• Activity:
Print the records below from the first line through the line containing "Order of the", both included, word for word.

• Data listing:

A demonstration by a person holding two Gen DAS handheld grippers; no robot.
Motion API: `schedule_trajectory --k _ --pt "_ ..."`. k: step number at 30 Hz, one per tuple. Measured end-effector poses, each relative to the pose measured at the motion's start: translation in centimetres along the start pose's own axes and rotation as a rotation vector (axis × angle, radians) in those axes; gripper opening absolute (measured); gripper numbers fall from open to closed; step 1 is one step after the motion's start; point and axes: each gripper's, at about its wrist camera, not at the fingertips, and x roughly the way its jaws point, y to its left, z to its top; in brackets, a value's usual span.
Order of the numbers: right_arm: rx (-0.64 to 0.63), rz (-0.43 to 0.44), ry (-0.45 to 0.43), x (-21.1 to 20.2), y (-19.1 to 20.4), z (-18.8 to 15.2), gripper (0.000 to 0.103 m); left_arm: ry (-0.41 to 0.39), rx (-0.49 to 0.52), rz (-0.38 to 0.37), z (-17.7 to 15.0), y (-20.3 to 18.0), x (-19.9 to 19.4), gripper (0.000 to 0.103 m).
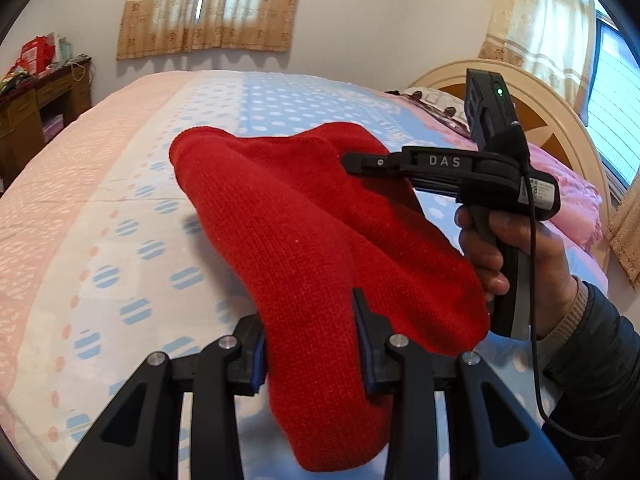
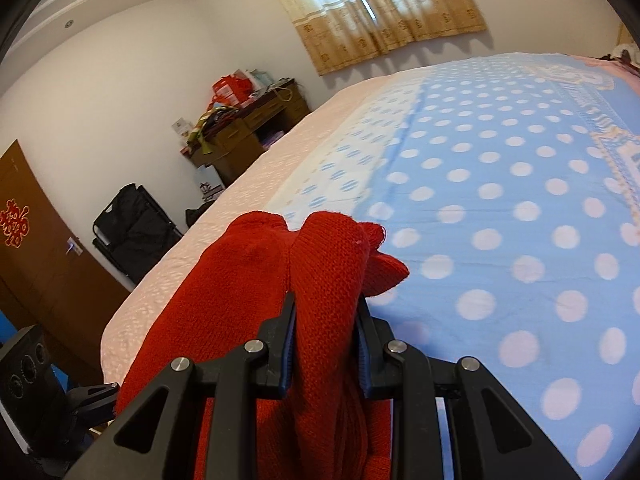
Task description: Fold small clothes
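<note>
A red knitted garment (image 1: 304, 240) is held up above the bed (image 1: 120, 208), clear of the bedspread, with each end caught in a tool. In the left wrist view, the left tool (image 1: 312, 344) is seen closed on one thick, bunched end of the garment, the knit being squeezed between the two blue-padded fingers (image 1: 366, 344). From there the red fabric is stretched up and away toward the right tool (image 1: 360, 162), which is seen from the side and is carried by a hand (image 1: 516, 256) in a dark sleeve (image 1: 600, 344); its tip is pressed into the far part of the cloth.

In the right wrist view, the right tool (image 2: 326, 340) is shown clamped on a folded bundle of the garment (image 2: 280, 320), and more red cloth is draped over the left finger and hangs below. Beneath it, the blue bedspread with white dots (image 2: 520, 240) is spread flat. A wooden desk (image 2: 256, 128) is seen against the wall beyond the bed, and curtains (image 2: 384, 8) are drawn over the window.
</note>
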Motion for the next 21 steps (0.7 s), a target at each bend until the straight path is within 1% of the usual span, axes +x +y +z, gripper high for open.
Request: schedule_trajectory --k 9,15,21 --pt "-0.033 0.048 0.036 2.7 3.5 0.0 0.025 -0.021 -0.024 0.040 -1.0 1.2 -1.8 0.036" --pt "-0.048 0.064 0.062 4.3 5.3 0.0 0.025 -0.022 -0.038 0.061 -1.4 2.0 -2.1 0.036" --pt "-0.057 0.080 0.088 5.6 6.5 -0.3 0.025 -0.019 -0.064 0.063 -2.4 3.1 -2.5 0.036"
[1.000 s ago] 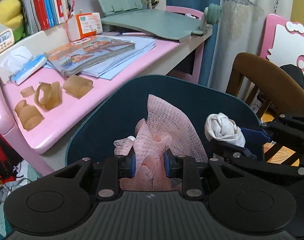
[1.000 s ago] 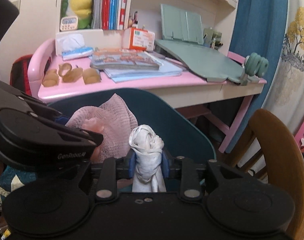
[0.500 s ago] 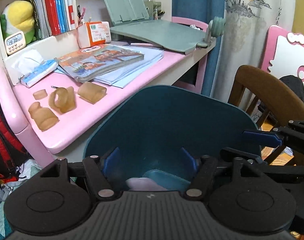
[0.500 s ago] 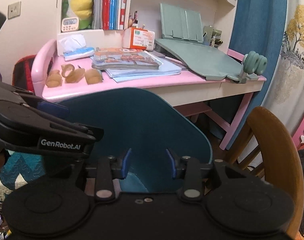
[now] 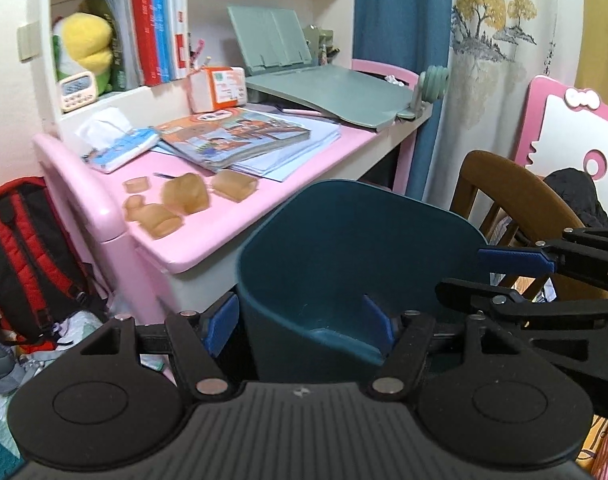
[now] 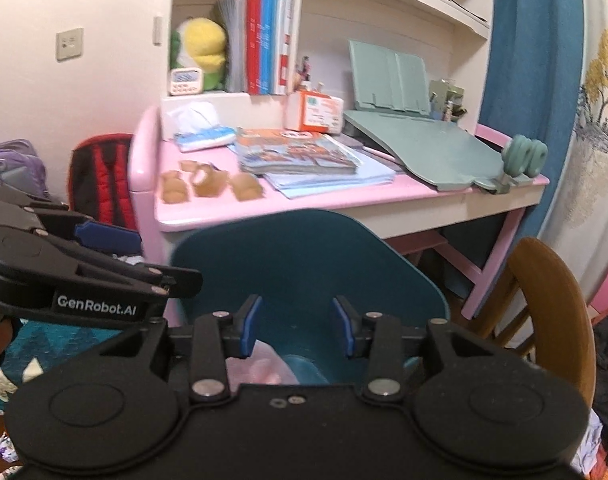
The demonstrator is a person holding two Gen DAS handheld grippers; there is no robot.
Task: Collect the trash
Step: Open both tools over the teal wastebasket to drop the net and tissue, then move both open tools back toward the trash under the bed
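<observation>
Teal plastic is filling the middle of both wrist views: the bin (image 5: 344, 240) is standing in front of the pink desk (image 5: 239, 216), with its tall back wall rising behind both tools. A brown wooden chair (image 6: 552, 292) is sitting just beside it on the right.

Judging from how things lie, the drop step is finishing: both tools are hanging over the bin's mouth with nothing in them, and pink netting (image 6: 259, 364) is lying down inside the bin, showing below the right gripper (image 6: 295, 326). The left gripper (image 5: 299, 322) is holding its fingers well apart, the blue pads empty and only the bin's inner wall showing between them. The right gripper's jaws are opening a little wider, and nothing is between them either; the netting is lying lower, inside the bin, clear of the pads and nearer the left-hand pad in that view.

No white trash is showing in either view, so I cannot tell where any other piece is lying.

The next move probably calls for pulling both tools back from the bin and looking for more rubbish. The amber scraps (image 5: 183, 196) on the desk edge, near the stacked books (image 5: 239, 136) and the tissue pack (image 5: 119, 144), seem likely candidates, though that is a guess. They are small, lying close together and well apart from both tools, so each would need a careful, narrow pinch from above.
</observation>
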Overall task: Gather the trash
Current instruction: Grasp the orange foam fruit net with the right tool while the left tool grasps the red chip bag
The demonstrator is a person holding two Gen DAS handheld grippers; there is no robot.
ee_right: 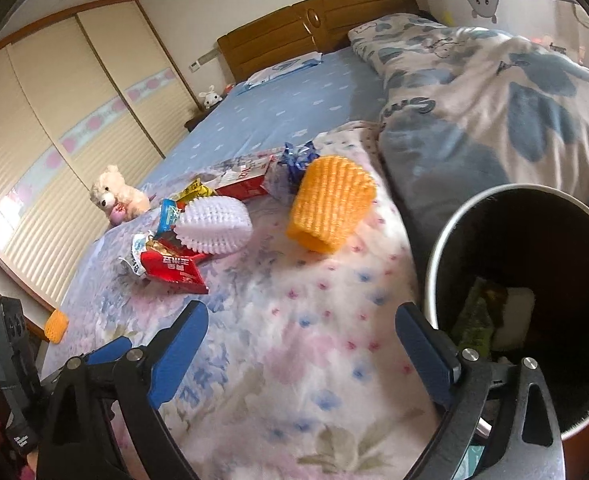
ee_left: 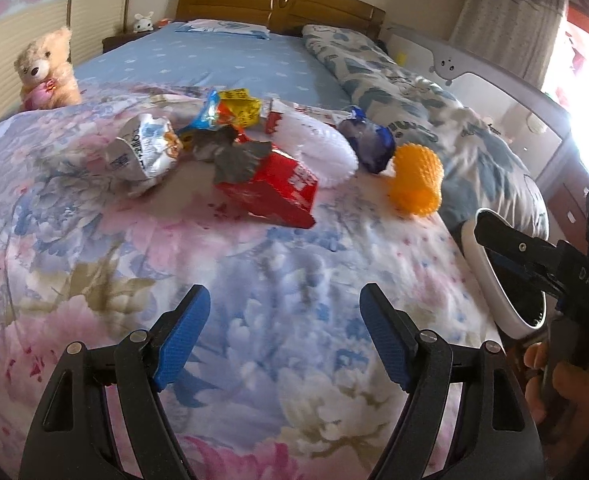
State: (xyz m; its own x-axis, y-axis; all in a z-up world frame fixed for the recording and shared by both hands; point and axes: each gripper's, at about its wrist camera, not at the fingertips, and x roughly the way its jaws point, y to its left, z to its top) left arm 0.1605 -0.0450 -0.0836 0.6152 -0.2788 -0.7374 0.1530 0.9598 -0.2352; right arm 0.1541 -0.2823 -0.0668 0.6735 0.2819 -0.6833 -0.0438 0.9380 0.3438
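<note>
Both grippers hang empty with jaws wide: the left gripper [ee_left: 284,336] over the quilt [ee_left: 254,272], the right gripper [ee_right: 302,344] beside the bin [ee_right: 434,256]. Wrappers [ee_left: 268,188] and foam nets [ee_right: 330,206] lie ahead. Collecting seems partway; next, reach and pinch the nearest piece.

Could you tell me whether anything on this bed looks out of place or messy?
Yes: a heap of litter lies on the floral quilt: a crumpled silver wrapper, a torn red packet, a yellow wrapper, and white and orange foam nets. The bin already holds some trash. Both grippers are open and empty.
</note>
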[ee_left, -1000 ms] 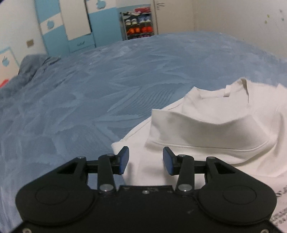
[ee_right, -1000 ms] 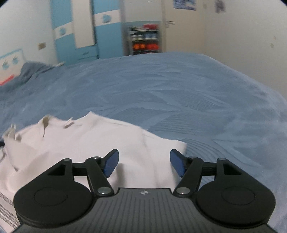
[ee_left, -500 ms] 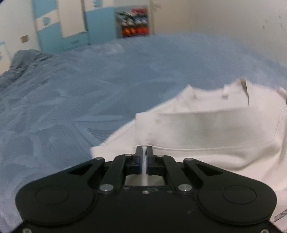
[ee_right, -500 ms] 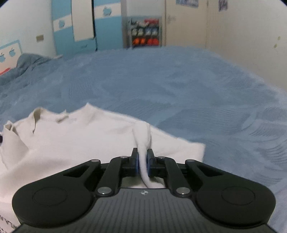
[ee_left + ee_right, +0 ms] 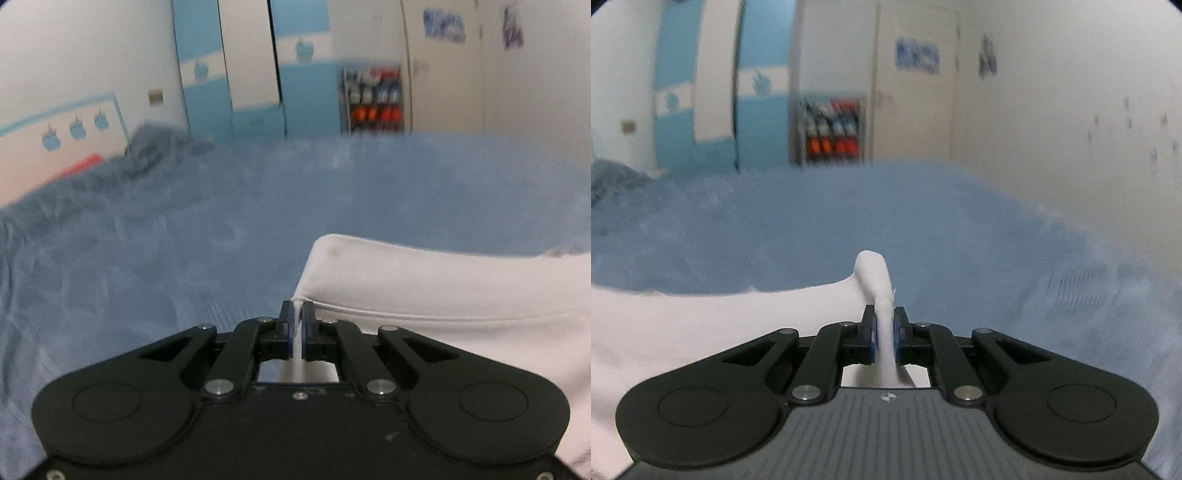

• Your response:
A demonstration by a person holding two Gen DAS handheld grippers; no robot.
Motion API: `schedule_trajectory --k _ --pt "_ ..."`. k: step number at 30 Hz, one per tuple. Measured end-effector poses, each relative to the pose measured at the motion's start: translation in centimetres along the start pose's own axes and rotation as a rotation vector (axis × angle, radians) in those axes; gripper opening absolute (measured); gripper numbers fall from open to closed; step 1 is one step after the motion's start; point and axes: each gripper's, at about its wrist camera, not at the fingertips, and x roughly the way its jaws point, y to its left, z to its top; in brackets, a value's usual span.
Order of the numbers: right_arm: rx (-0.64 to 0.63), rz (-0.43 to 0.44), ry (-0.45 to 0.43), x (-21.1 to 20.2), y (-19.1 to 20.4), z (-18.8 to 15.2), gripper (0.000 to 0.103 m); left_arm: ry (-0.41 to 0.39), rx (-0.49 to 0.52), rz (-0.38 to 0.37), z (-17.7 to 15.0), y (-20.3 to 18.0), x (-19.9 to 19.4), gripper (0.000 to 0.103 m).

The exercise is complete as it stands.